Keys for managing a fast-growing business

By Gale Mote /  Guest Editorial

Growth is the goal! Entrepreneurs, joint ventures and new business units are measured and rewarded for their ability to meet and exceed performance targets. Increasing sales, gaining market share, developing loyal customers and building a strong, respected brand are all necessary achievements for fast-growing companies. Of course, keeping a close eye on cash flow and profits are imperative as well.

Managing a fast-growing business is not for the faint of heart. Managers need to surround themselves with the right talent and ensure people are in positions to maximize their strengths, contributing the very best they have to give. Senior management must lead with personal humility and a dogged determination. Some start-up companies burn fast and burn out.

Others are able to keep their light shining for many years. An example is Southwest Airlines, ready to celebrate 40 years of profitability, job security (there has never been a furlough or downsizing within the company) and a high-performance work culture.

I recently had the opportunity to meet Colleen Barrett, president emeritus of Southwest Airlines, at the International Conference of the American Society of Training and Development in Chicago.

She attributes the success of the company to leading with “LUV.” Southwest has been able to sustain positive growth because of its strong vision (democratizing air travel and giving everyone the freedom to fly safely at a reasonable cost), core values (warrior spirit, servant heart and fun-loving attitudes), clear strategy (service and quick turnarounds) and its family-oriented culture that puts employees before customers and profits. Southwest Airlines hires for attitude, gives people the autonomy to use their unique gifts and celebrates the nobility of serving others, both internal and external.

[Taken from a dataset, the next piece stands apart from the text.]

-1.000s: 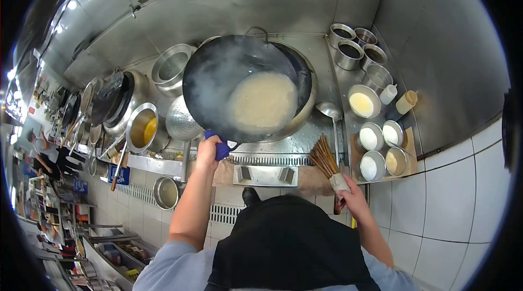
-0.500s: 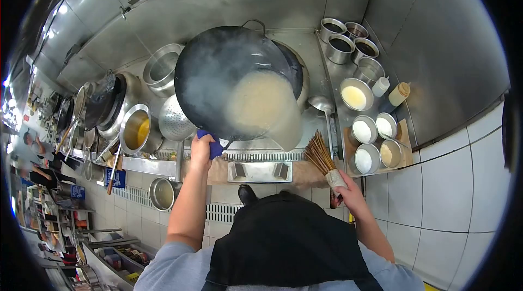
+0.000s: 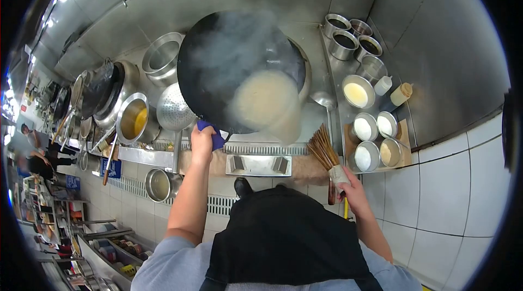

All managers in a fast-growing company would be wise to learn from Southwest’s success. Here are five core practices to consider:

  1. Pay attention to the vision of the company and don’t forget what the business is all about.  The owners of the Container Store set a vision to become the best retail experience in America, not the biggest. “If you try to grow too fast, you’ll forget about the important things that got you here in the first place,” says owner Kip Tindell. Define core values that are non-negotiable. In his book, “Built to Last,” Jim Collins suggests that if your core values ever became a competitive disadvantage, you should get out of the market before you should change your values. Clear vision and solid values provide direction in making decisions and a solid rudder in the turbulent white water of managing change.
  2. Communicate with candor and transparency. When the price of oil was on the rise and fuel costs were threatening the business, Southwest managers took the challenge to their employees. They openly discussed the implications and involved them in making suggestions. Don’t hide the truth – share the good news along with the bad. Build trust so that employees feel they can speak openly and honestly about their fears, concerns and ideas for improvement. Relationship building begins with caring about them as people first, employees second.
  3. Do not compromise on hiring the right people. In fast-growth companies, it is easy to simply get bodies to fill positions because of pressing business demands. This is short-term gain and long-term pain. Fast growth requires employees who demonstrate initiative, work collaboratively and take risks. The lines and boundaries that separate job responsibilities and departments are often blurred or non-existent. At Southwest Airlines, pilots will come back into the plane and carry out trash to ensure that the plane is turned around in the desired time. Everyone helps everyone. Most high-performing employees would rather work short-staffed than bring in a person who doesn’t have the values or the talents to excel in the role.
  4. Remember there are no short cuts with ethics. It is tempting in a fast-growing company to make compromises to get to the goal sooner. There is no such thing as business ethics – there is only ethics. Your reputation and credibility drives customer loyalty and ensures employee trust. Do what is right, truthful and fair. Do no harm. Think about the bigger picture and long-term effects of a decision. Southwest Airlines is not only a respected airline; it is a respected member of the community in how it gives back and pays it forward.
  5. Motivation is not only about bonuses and stock prices. In his best-selling book, “Drive,” author Daniel Pink explains how you need to pay people enough so money is no longer an issue. Now, for some people, this may never happen. However, for most, Pink outlines three factors that contribute to internal drive and sustained motivation: meaningful work that fulfills a bigger purpose, mastery and growth of one’s strengths and talents, and autonomy – the freedom to contribute, make decisions and work collaboratively within guidelines, not rules. The Gallup Organization suggests that managers will release energy when they define the outcomes, not the steps. Southwest learned these lessons four decades ago on a small airfield in Texas.

 

Surely managing a growth business also includes cash-flow statements, operating plan reviews, lease vs. buy decisions and finding the right financing partners. The heart and soul of a business is its people. Managers in fast-growing companies recognize how important it is to keep employees informed, aligned, involved and dedicated to the vision, values and goals of the business. Care, communicate and collaborate – everything else follows.